§ **DATASET RECORDS**:
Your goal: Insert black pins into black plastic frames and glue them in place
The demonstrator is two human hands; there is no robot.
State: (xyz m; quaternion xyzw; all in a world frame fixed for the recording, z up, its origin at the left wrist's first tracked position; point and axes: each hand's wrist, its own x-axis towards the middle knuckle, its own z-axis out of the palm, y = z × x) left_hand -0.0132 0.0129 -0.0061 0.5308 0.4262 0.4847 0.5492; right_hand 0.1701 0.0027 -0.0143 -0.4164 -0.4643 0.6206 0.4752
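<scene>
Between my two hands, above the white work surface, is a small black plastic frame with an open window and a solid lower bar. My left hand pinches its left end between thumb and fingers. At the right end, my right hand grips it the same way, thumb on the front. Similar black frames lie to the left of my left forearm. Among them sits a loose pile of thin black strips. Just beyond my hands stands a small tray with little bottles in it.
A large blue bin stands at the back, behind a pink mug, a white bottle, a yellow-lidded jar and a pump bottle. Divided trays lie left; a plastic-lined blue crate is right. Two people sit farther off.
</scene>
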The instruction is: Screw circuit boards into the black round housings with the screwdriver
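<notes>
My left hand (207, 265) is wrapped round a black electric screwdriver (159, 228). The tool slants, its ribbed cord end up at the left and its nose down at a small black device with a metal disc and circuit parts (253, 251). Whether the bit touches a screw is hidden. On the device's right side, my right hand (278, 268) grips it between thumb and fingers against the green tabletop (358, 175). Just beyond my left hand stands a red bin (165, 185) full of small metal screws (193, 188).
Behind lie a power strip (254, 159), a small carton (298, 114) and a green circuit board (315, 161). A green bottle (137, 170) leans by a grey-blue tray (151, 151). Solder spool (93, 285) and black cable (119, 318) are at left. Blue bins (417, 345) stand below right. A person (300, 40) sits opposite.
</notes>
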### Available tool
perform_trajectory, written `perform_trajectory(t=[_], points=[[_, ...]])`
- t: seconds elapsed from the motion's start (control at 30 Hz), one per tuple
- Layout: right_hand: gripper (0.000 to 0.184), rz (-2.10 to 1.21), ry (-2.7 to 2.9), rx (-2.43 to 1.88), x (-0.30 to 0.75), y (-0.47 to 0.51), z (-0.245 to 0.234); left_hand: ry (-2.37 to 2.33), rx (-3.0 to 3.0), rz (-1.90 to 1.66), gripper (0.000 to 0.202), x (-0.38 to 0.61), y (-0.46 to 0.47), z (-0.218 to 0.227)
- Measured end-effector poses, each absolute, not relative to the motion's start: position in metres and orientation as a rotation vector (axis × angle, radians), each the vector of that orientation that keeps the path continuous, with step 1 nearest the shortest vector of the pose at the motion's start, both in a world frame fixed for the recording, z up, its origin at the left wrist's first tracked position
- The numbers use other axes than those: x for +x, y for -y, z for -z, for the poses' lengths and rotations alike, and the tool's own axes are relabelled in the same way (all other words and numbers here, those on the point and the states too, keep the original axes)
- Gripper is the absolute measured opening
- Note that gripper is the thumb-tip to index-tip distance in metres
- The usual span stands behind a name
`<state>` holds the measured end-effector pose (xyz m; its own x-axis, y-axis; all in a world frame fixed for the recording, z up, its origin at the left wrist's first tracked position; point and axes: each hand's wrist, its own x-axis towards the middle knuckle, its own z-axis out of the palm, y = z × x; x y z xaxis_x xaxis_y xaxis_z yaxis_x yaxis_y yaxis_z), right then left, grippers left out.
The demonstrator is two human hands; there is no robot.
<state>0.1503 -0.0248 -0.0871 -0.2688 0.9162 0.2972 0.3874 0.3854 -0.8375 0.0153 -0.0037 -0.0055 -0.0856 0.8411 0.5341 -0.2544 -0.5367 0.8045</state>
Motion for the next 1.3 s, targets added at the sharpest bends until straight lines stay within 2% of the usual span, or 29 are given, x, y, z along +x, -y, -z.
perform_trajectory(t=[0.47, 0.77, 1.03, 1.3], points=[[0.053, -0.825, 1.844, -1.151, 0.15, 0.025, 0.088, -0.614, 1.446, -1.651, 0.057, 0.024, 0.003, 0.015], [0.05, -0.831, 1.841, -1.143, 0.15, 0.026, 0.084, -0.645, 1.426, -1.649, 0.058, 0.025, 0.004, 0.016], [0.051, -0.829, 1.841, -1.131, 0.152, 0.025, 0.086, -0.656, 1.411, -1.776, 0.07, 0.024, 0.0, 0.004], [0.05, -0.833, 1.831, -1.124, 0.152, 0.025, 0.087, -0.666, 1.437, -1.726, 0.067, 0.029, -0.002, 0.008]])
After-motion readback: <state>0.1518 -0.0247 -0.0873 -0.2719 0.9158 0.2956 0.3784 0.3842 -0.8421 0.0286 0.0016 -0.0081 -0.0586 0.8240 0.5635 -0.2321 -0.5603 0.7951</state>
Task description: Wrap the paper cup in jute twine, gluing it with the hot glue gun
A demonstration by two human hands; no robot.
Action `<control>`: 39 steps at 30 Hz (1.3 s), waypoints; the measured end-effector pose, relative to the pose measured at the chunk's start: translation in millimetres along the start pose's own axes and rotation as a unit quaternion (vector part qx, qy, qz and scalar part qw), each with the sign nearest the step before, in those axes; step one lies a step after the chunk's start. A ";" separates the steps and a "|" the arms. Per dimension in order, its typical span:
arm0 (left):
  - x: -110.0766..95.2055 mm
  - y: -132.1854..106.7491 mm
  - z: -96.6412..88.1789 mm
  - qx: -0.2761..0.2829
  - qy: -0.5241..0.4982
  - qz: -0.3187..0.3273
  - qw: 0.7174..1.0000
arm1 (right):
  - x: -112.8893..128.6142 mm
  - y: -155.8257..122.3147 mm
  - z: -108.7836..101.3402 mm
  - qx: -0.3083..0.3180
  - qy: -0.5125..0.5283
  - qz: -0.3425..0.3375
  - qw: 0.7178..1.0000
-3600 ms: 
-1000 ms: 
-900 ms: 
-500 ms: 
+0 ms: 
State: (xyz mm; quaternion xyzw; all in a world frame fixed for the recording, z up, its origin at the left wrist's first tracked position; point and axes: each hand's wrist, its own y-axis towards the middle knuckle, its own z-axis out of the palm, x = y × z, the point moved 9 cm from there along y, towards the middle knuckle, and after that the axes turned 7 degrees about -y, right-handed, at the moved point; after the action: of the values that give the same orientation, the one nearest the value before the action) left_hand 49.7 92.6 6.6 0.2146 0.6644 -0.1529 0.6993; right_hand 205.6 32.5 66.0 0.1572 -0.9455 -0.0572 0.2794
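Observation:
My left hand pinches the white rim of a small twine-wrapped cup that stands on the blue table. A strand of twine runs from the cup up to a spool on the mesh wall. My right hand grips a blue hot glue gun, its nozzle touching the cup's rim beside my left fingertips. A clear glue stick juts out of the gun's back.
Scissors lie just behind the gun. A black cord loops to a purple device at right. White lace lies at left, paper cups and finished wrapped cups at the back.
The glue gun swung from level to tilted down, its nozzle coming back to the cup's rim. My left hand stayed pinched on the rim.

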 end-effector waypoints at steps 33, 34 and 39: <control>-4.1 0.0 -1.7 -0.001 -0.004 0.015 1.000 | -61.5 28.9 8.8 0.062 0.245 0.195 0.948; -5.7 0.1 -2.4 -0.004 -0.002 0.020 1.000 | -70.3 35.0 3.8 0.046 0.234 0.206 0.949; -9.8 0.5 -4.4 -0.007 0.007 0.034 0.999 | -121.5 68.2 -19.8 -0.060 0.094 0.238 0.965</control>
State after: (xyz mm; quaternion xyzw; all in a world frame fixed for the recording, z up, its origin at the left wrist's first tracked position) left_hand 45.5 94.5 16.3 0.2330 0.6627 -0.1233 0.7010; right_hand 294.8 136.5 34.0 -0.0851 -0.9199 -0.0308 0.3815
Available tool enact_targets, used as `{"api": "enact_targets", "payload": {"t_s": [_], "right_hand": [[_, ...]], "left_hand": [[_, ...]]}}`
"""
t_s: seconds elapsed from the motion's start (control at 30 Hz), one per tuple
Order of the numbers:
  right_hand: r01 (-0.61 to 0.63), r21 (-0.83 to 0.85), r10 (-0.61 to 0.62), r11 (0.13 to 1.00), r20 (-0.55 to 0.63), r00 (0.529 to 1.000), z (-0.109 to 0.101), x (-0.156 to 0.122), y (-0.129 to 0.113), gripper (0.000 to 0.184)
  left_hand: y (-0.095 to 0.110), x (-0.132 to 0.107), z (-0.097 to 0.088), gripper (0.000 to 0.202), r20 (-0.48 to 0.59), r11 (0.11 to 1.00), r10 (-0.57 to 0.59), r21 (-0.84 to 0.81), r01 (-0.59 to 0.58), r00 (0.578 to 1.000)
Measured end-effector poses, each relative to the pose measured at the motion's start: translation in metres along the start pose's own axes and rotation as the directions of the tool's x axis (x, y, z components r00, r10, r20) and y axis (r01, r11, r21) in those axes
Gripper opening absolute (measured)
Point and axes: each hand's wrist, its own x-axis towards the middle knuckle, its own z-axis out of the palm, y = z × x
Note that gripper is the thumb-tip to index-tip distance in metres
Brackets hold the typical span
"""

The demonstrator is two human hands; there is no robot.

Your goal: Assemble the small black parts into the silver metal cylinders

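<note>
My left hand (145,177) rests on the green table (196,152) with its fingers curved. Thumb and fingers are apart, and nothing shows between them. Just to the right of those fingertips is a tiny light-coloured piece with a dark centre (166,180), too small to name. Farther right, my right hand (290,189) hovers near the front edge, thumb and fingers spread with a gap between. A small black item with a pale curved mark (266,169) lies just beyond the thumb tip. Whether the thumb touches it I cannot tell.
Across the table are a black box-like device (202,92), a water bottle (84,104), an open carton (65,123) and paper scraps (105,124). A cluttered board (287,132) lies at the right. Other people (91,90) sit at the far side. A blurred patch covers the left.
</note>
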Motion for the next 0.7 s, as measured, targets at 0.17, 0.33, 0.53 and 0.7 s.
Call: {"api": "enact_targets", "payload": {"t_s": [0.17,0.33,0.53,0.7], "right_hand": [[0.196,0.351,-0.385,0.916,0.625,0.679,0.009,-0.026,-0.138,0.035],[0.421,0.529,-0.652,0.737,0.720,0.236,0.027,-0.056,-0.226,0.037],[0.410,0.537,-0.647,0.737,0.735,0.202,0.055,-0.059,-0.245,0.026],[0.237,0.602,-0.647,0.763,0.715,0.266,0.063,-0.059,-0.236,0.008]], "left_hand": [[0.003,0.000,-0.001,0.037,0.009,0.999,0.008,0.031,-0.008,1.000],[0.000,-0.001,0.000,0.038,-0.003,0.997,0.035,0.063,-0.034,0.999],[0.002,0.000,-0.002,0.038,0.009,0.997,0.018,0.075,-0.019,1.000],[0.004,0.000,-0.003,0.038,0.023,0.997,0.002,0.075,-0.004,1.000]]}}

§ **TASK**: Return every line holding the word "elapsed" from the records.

§ **PROBLEM SOLUTION**:
- t: seconds elapsed from the motion's start (control at 30 Hz), one per tuple
t_s: seconds elapsed from the motion's start (control at 30 Hz), one per tuple

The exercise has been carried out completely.